Aktivisten der Gruppe "Linkswende Jetzt!" hatten vergangene Woche ein Mobilisierungsvideo veröffentlicht, in dem sie, nach eigener Darstellung, erklären, warum sie "F*CK Strache" sagen. Der FPÖ-Chef postete das Video daraufhin sowohl auf seiner privaten als auch auf seiner offiziellen Facebook-Seite, versehen mit dem Beisatz :"Links-linke hasszerfressene Hetze gegen meine Person wurde auch im vergangenen Wahlkampf wieder gelebt!"
Shitstorm bricht los
Was seine Anhänger daraufhin für Kommentare posteten, wird möglicherweise aber auch Heinz-Christian Strache erschrecken! Unter seinem Posting finden sich dutzende Morddrohungen gegen Mitglieder der Aktion "Linkswende Jetzt!", weiblichen Aktivistinnen wird vorzugsweise mit Vergewaltigung gedroht. Auch nationalsozialistische Anspielungen finden sich en masse, zumeist garniert mit Verharmlosungen oder gleich kompletter Leugnung der NS-Verbrechen.

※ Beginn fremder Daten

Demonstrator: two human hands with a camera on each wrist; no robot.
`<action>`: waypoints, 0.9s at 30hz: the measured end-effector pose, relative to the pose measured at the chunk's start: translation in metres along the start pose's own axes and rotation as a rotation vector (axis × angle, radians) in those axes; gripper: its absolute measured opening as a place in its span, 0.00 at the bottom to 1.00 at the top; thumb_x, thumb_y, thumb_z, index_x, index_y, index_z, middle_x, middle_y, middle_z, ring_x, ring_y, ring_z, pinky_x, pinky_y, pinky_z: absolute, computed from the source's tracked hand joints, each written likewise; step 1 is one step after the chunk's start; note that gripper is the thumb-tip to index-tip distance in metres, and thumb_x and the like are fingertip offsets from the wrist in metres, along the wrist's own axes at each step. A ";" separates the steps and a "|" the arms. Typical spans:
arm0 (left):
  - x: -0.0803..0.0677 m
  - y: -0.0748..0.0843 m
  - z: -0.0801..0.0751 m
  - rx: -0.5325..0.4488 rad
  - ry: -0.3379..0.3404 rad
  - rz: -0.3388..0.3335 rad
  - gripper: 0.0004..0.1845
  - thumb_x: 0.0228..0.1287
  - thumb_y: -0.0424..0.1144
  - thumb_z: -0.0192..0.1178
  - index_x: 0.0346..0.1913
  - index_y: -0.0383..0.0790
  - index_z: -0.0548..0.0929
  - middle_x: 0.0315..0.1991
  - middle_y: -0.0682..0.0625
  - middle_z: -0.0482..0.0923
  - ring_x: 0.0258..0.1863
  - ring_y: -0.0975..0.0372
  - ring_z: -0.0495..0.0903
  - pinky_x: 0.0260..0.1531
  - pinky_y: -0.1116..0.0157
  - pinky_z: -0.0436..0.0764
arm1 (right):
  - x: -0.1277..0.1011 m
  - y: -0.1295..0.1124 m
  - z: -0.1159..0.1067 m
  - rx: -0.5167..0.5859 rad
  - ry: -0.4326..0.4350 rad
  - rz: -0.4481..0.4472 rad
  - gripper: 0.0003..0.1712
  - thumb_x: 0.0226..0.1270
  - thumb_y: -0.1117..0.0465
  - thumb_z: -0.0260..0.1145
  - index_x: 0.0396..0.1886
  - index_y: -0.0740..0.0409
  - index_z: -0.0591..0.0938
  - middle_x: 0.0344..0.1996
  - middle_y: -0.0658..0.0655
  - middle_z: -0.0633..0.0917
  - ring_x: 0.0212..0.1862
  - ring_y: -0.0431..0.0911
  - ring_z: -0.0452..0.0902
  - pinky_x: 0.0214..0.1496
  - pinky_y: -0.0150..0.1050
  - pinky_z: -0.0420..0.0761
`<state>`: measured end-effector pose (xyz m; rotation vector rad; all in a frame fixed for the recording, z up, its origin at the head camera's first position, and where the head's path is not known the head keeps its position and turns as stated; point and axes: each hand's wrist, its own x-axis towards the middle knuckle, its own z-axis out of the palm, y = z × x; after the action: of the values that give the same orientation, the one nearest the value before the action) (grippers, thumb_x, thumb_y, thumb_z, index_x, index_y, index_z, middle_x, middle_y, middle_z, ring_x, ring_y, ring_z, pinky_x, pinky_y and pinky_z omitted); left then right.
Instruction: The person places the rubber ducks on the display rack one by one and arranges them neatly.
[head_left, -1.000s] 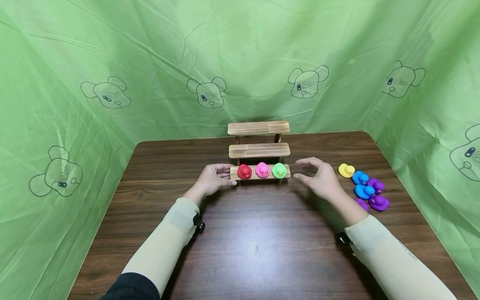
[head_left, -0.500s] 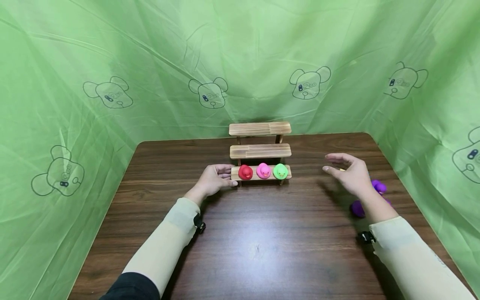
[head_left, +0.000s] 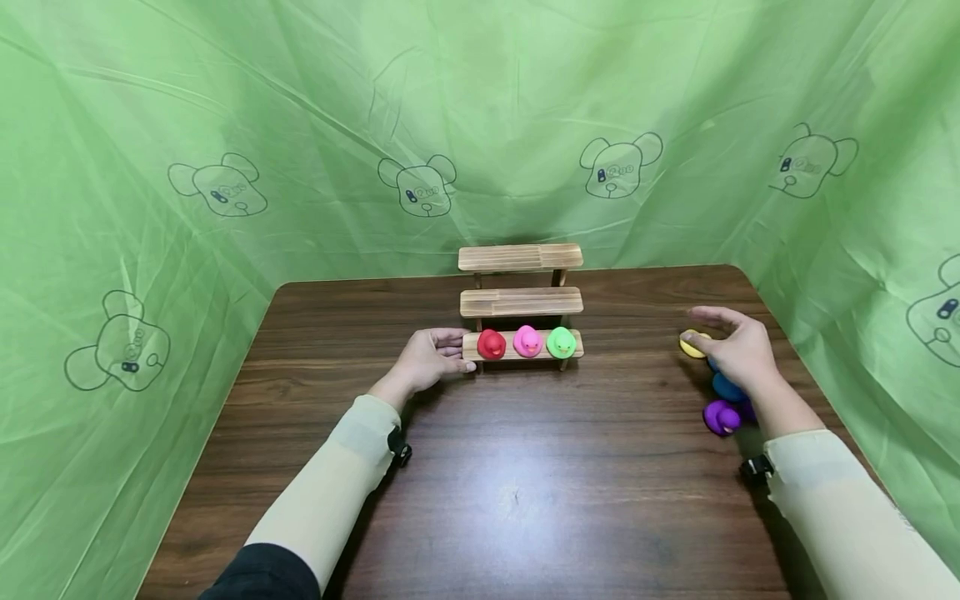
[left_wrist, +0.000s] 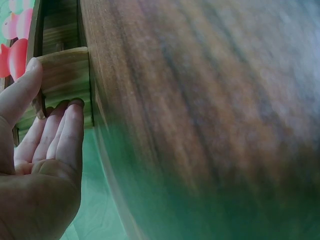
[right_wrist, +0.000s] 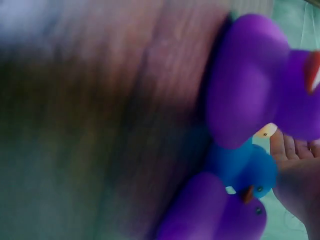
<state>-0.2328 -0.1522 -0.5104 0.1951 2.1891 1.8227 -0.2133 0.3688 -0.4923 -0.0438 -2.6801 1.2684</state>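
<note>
A three-step wooden stand (head_left: 521, 302) stands mid-table. Its lowest step carries a red duck (head_left: 491, 343), a pink duck (head_left: 527, 341) and a green duck (head_left: 561, 342). My left hand (head_left: 453, 350) rests against that step's left end; the left wrist view shows straight fingers (left_wrist: 67, 130) touching the step's end (left_wrist: 65, 80). My right hand (head_left: 701, 329) arches over the loose ducks at the right, its fingertips just above a yellow duck (head_left: 690, 345). A blue duck (head_left: 726, 388) and a purple duck (head_left: 722, 417) lie partly under it. The right wrist view shows purple ducks (right_wrist: 250, 80) and a blue duck (right_wrist: 245, 170) close up.
The dark wooden table (head_left: 525, 483) is enclosed by a green printed curtain (head_left: 225, 125) at the back and both sides. The stand's two upper steps carry nothing. The table's right edge runs close behind the loose ducks.
My right hand moved rightward from beside the stand to over the loose ducks and now covers part of them. The left hand has stayed at the step's end.
</note>
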 end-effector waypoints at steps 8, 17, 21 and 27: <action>0.000 0.000 0.000 -0.023 0.001 -0.011 0.33 0.53 0.19 0.77 0.65 0.27 0.80 0.59 0.34 0.83 0.60 0.45 0.83 0.52 0.66 0.86 | 0.006 0.008 -0.004 -0.064 -0.095 0.057 0.34 0.66 0.48 0.79 0.67 0.58 0.82 0.61 0.64 0.85 0.63 0.56 0.77 0.45 0.18 0.71; -0.001 0.001 0.000 -0.022 -0.003 -0.013 0.33 0.54 0.20 0.76 0.65 0.27 0.80 0.59 0.34 0.83 0.61 0.45 0.83 0.53 0.66 0.86 | 0.010 0.016 -0.004 -0.181 -0.176 0.048 0.39 0.60 0.51 0.83 0.68 0.58 0.80 0.56 0.68 0.85 0.50 0.54 0.78 0.45 0.34 0.75; -0.001 0.001 0.000 -0.011 -0.002 -0.011 0.32 0.54 0.20 0.77 0.65 0.28 0.81 0.58 0.34 0.84 0.60 0.45 0.83 0.53 0.66 0.86 | 0.010 0.018 -0.003 -0.234 -0.173 0.023 0.39 0.57 0.54 0.85 0.67 0.58 0.81 0.56 0.70 0.85 0.49 0.57 0.77 0.50 0.46 0.74; 0.000 0.001 0.000 -0.009 0.001 -0.015 0.32 0.53 0.19 0.77 0.64 0.29 0.82 0.57 0.36 0.85 0.59 0.47 0.84 0.52 0.66 0.86 | 0.012 0.021 -0.002 -0.259 -0.168 0.002 0.35 0.58 0.61 0.82 0.65 0.60 0.82 0.56 0.73 0.84 0.53 0.62 0.78 0.54 0.55 0.75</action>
<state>-0.2324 -0.1521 -0.5094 0.1759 2.1768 1.8252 -0.2255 0.3852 -0.5053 0.0278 -2.9726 0.9564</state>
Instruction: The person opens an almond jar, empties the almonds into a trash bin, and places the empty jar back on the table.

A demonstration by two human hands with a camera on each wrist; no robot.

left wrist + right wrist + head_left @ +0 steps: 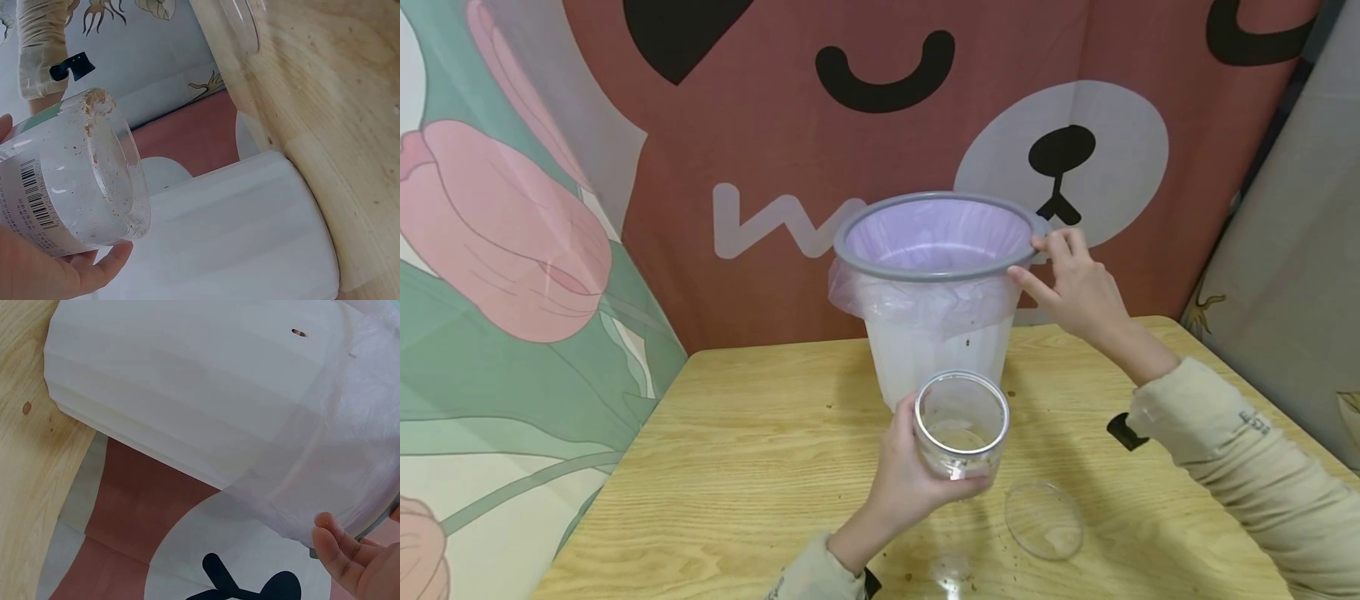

Manche User, wie beispielsweise Robert W., begnügten sich aber nicht mit bloßen Anspielungen und posteten gleich direktere Wortmeldungen à la: "Sieg Heil!"
"Worst Of": Die schlimmsten Kommentare im Überblick
Helmut S. beispielsweise will alle Aktivisten ordentlich duschen, dann könnten diese gerne noch einmal "F*CK Strache" sagen – allerdings "zum letzten Mal". S. spielt damit auf die systematische Tötung der jüdischen Bevölkerung unter den Nationalsozialisten an, die ihre Opfer meist unter hygienischen Vorwänden in die Gaskammern verfrachtet hatten.
In eine ähnliche Kerbe schlägt auch Johann U.: Der auf Facebook mit einem Burschenschafter befreundete FPÖ-Fan fordert: "Für die müsste man in Oberösterreich wieder etwas (gemeint ist das KZ Mauthausen,
Anm.) aufsperren!"
Morddrohungen
Wieder andere Fans des FPÖ-Obmanns sind noch direkter. Karl M. schreibt beispielsweise: "Beim nächsten Mal auf der Uni würde ich aufpassen, nicht dass einer von euch einen Schraubenzieher im unnötigen Hirn stecken hat. Ich habe euch schon mehrmals gesehen, aber jetzt reicht es mir!"
Rudolf H. schreibt: "Nur ein hinnicher Zeck ist ein guter Zeck",
Gregor M. kontert die "hasszerfressene links-linke" Politik der Gegenseite, in dem er schreibt: "Das ganze Pack abschieben, verbrennen, aufhängen, erschießen und was uns sonst noch alles einfallen würde." Günter S. ließ den Aktivisten gleich ein Bild mit Schusswaffen zukommen, versehen mit dem Beisatz: "Wir sehen uns, das wird Probleme geben."
Der Wunsch nach einem Bürgerkrieg
Besonders beunruhigend sind die vielen offenen und verdeckten Forderungen nach einem österreichischen Bürgerkrieg. So schreibt etwa Steven N.:"Ich wäre froh, wenn es endlich einen Bürgerkrieg geben würde, dann könnte man diese Linksradikalen einfach beseitigen."